*WHAT IS REQUIRED:*
Go through the entries and copy every line that has the string "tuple" in it.

*INFORMATION SUPPLIED:*

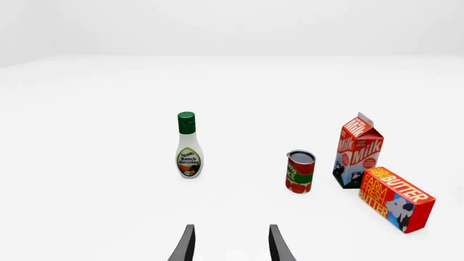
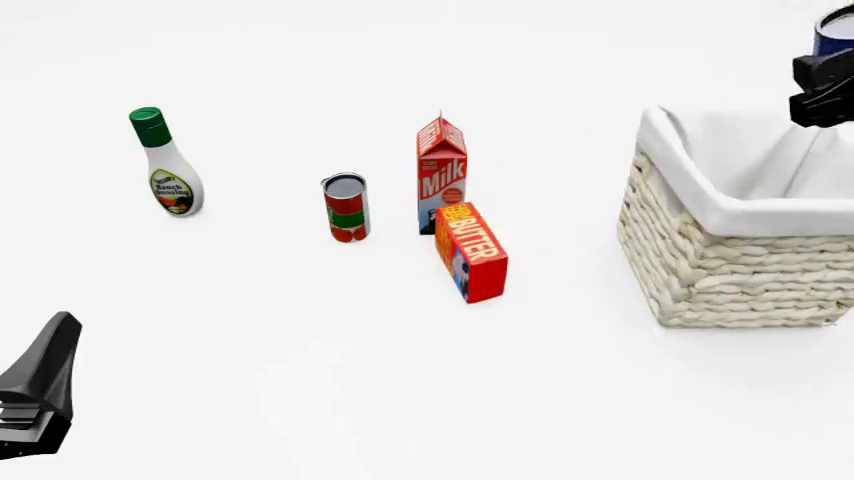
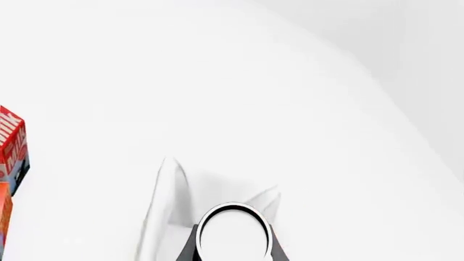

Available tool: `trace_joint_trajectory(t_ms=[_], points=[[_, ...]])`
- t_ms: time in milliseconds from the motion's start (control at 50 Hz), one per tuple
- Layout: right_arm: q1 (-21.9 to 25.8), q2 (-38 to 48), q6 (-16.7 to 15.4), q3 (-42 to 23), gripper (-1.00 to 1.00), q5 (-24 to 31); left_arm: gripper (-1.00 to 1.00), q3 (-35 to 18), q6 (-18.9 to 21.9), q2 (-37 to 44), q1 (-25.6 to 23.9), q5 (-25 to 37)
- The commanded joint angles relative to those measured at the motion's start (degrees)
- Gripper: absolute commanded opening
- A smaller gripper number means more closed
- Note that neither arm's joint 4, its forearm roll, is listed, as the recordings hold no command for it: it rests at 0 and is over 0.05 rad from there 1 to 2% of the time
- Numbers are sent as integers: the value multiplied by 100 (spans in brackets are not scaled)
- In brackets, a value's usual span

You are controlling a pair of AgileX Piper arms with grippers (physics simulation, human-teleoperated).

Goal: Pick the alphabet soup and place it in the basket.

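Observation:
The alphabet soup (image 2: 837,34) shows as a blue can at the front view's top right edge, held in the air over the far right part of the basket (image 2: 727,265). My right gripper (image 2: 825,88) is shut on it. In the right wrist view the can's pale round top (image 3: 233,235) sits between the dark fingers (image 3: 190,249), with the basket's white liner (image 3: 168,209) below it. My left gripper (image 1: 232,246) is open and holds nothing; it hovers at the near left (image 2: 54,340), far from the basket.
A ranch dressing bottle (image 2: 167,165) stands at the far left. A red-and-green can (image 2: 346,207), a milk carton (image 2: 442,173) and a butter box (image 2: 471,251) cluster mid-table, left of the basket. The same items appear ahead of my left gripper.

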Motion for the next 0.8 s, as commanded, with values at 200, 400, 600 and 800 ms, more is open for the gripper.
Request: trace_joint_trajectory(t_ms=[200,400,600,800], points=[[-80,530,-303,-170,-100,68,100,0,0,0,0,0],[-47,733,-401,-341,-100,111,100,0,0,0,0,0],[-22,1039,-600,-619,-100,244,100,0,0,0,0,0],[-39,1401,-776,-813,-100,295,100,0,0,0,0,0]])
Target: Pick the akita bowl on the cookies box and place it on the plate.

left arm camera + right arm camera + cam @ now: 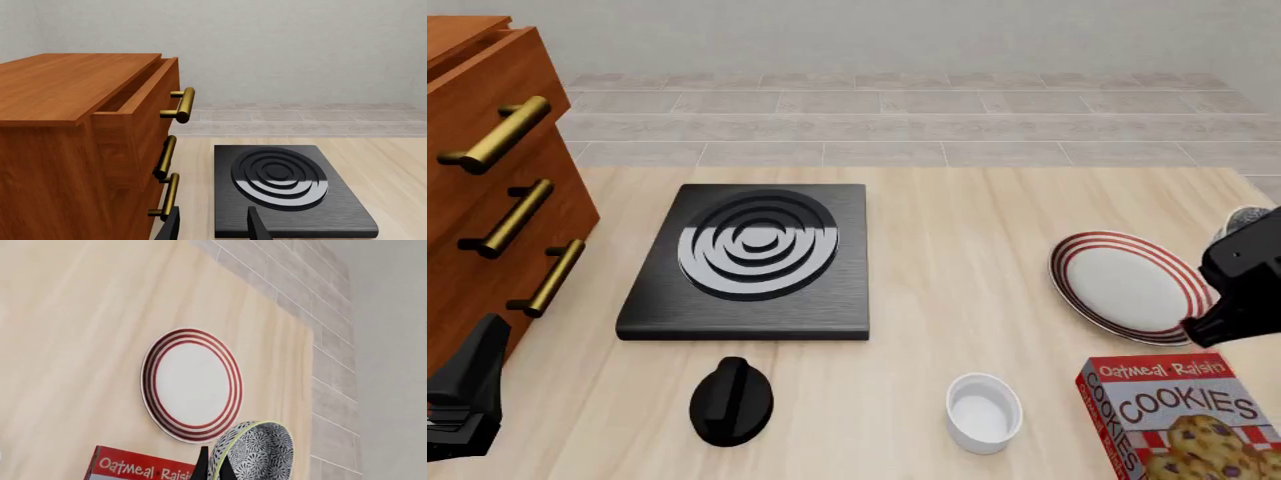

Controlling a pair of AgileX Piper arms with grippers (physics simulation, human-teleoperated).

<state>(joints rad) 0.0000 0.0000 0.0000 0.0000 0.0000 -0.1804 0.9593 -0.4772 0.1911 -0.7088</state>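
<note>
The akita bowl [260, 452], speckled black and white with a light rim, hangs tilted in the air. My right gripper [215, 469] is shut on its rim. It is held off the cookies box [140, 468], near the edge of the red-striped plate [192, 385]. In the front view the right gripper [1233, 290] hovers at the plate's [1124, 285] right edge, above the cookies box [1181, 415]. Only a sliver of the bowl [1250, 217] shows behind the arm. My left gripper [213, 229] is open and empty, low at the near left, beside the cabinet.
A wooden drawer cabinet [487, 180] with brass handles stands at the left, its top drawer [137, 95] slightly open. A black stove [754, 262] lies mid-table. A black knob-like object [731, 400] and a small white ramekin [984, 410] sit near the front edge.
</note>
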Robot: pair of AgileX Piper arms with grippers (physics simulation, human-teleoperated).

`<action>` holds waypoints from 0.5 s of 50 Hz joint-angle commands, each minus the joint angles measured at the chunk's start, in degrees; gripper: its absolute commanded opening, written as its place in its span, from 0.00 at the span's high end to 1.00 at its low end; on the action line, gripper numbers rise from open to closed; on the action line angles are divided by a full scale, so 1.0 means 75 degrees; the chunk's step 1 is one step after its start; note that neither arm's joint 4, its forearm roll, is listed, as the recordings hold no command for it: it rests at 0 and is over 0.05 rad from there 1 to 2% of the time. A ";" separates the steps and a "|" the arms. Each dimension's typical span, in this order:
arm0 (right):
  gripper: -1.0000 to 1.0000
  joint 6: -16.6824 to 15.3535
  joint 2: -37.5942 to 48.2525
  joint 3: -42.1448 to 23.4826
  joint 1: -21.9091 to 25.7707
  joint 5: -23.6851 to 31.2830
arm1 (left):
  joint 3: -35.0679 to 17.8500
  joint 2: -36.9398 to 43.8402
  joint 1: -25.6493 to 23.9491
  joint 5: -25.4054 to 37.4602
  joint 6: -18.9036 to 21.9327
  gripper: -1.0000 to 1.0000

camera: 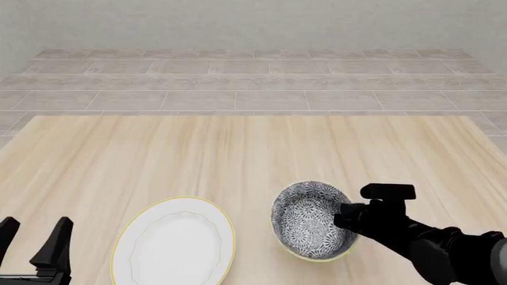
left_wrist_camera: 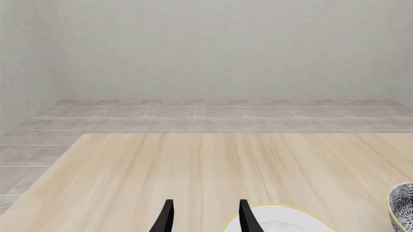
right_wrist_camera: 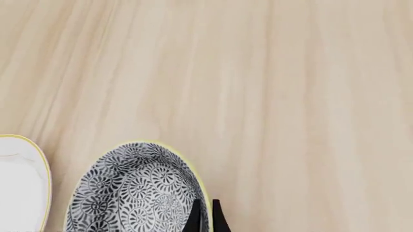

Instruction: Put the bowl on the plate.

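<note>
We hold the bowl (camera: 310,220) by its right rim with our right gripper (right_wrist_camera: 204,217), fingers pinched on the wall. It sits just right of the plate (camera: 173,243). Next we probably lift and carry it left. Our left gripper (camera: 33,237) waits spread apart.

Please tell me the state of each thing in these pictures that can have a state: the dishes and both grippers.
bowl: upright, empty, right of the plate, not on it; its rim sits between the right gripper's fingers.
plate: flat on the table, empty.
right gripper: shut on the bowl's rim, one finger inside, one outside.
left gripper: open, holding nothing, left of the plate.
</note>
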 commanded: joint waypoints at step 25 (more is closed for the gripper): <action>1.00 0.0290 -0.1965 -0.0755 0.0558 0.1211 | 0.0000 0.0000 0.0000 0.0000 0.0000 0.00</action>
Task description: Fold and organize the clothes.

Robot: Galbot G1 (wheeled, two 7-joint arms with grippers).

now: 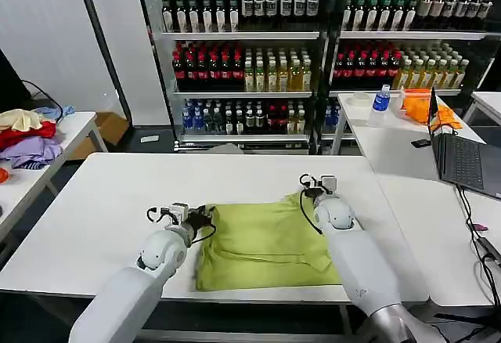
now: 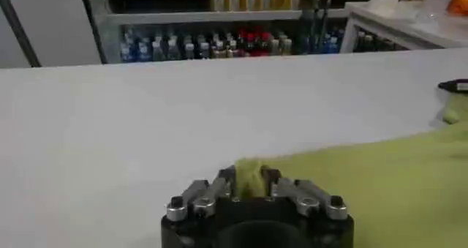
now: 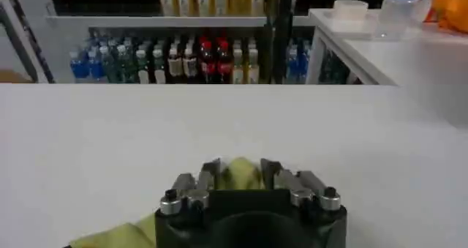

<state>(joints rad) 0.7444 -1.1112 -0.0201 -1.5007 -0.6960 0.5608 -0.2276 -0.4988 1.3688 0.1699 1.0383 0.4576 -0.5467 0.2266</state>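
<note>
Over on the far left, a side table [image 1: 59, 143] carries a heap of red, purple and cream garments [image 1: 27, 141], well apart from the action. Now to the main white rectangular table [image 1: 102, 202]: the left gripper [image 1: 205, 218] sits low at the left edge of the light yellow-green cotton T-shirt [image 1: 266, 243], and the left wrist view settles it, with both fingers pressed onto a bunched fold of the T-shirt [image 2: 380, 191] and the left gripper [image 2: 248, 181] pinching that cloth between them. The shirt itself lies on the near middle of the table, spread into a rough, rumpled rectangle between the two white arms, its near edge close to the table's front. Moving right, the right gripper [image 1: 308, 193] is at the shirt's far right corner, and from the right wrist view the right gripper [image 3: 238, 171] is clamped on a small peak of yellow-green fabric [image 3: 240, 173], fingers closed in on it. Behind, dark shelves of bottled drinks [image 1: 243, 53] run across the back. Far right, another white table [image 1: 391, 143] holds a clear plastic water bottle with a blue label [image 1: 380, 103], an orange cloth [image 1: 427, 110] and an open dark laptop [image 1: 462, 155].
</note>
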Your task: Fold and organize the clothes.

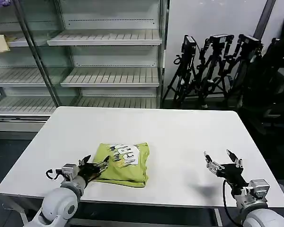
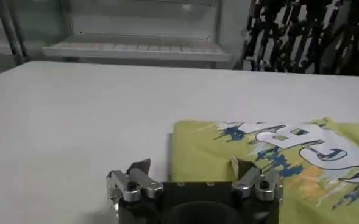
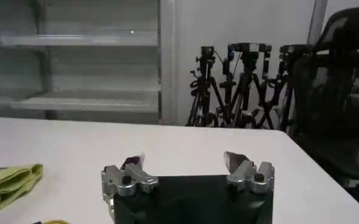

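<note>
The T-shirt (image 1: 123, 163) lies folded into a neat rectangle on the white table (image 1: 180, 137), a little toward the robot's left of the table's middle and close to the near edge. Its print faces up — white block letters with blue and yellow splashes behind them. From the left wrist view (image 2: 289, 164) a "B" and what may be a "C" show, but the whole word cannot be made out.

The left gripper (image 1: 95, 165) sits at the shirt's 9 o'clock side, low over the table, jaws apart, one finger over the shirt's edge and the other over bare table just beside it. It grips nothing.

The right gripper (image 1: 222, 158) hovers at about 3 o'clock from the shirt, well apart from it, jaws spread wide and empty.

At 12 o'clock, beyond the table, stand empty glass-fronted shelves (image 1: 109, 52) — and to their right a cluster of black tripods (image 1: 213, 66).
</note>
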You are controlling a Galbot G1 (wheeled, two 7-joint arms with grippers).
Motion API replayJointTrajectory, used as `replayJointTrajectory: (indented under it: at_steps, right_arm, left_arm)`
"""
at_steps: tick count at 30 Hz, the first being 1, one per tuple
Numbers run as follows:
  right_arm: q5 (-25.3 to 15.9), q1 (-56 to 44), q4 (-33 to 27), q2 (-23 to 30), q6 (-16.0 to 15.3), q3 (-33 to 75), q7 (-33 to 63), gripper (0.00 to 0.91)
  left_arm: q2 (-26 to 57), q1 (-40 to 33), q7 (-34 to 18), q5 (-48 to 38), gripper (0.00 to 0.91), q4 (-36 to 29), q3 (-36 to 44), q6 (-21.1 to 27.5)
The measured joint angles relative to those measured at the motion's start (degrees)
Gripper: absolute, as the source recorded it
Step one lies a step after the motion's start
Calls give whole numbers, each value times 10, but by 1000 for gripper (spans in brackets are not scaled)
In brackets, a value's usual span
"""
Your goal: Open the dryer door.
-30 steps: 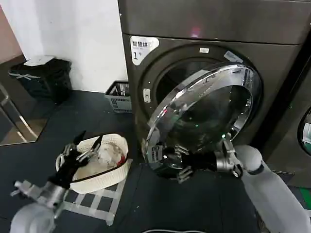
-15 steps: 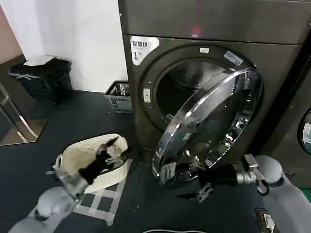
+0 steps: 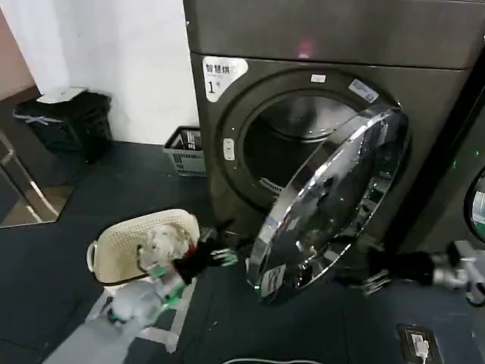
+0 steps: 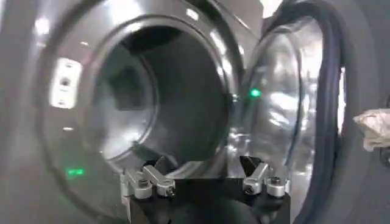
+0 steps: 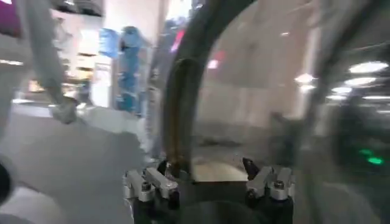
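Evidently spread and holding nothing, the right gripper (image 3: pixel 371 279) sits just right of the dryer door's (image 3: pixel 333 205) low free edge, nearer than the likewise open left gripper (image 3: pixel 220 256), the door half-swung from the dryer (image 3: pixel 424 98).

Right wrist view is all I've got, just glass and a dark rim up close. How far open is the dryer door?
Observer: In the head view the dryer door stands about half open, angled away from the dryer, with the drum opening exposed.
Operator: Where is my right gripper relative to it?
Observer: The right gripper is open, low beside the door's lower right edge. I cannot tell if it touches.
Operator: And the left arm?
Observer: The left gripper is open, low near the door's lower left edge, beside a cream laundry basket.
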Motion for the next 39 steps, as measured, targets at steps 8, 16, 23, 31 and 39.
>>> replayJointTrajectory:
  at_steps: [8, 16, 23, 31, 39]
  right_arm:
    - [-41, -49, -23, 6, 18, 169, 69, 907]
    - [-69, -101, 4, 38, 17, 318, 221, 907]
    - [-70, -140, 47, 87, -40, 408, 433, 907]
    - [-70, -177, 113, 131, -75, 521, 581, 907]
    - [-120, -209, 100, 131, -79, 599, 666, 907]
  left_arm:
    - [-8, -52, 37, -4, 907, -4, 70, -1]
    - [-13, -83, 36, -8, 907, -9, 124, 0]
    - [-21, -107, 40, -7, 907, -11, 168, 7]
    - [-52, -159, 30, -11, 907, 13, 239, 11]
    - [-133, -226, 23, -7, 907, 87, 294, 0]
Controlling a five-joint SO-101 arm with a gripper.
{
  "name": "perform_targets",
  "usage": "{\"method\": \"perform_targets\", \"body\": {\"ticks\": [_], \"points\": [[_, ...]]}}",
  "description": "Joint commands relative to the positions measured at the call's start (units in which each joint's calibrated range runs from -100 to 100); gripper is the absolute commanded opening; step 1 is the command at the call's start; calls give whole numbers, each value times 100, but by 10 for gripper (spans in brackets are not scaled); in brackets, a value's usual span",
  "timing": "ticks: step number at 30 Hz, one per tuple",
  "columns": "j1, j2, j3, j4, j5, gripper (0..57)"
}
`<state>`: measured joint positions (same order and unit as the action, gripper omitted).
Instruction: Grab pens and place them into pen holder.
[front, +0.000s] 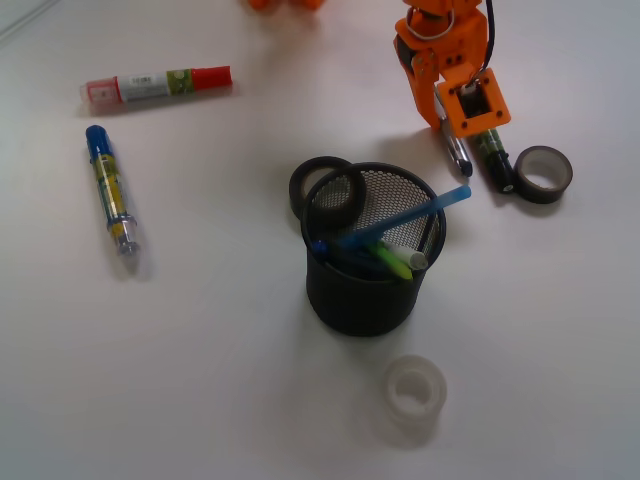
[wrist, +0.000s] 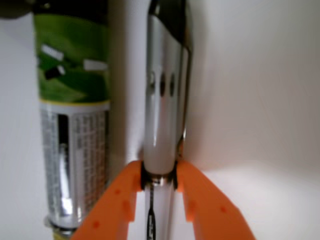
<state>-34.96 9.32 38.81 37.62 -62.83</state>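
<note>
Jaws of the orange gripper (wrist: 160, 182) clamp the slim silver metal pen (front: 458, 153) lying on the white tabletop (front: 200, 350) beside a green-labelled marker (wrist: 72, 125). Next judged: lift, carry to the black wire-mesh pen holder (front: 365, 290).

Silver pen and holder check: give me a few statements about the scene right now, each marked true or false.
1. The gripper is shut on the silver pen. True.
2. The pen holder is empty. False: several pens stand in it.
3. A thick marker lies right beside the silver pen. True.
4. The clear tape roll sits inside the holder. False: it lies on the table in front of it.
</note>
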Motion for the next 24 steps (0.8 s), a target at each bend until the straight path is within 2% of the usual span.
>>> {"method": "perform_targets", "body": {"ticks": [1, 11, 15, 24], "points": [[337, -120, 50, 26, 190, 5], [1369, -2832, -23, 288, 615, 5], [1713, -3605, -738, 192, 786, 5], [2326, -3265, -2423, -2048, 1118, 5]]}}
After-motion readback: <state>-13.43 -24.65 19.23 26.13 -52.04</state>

*RESULT OF THE TASK:*
- t_ms: time in milliseconds from the motion's start (control at 50 Hz), one per tuple
at_steps: tick count at 30 Hz, the first being 1, one per tuple
  "timing": "ticks: step number at 30 Hz, one per tuple",

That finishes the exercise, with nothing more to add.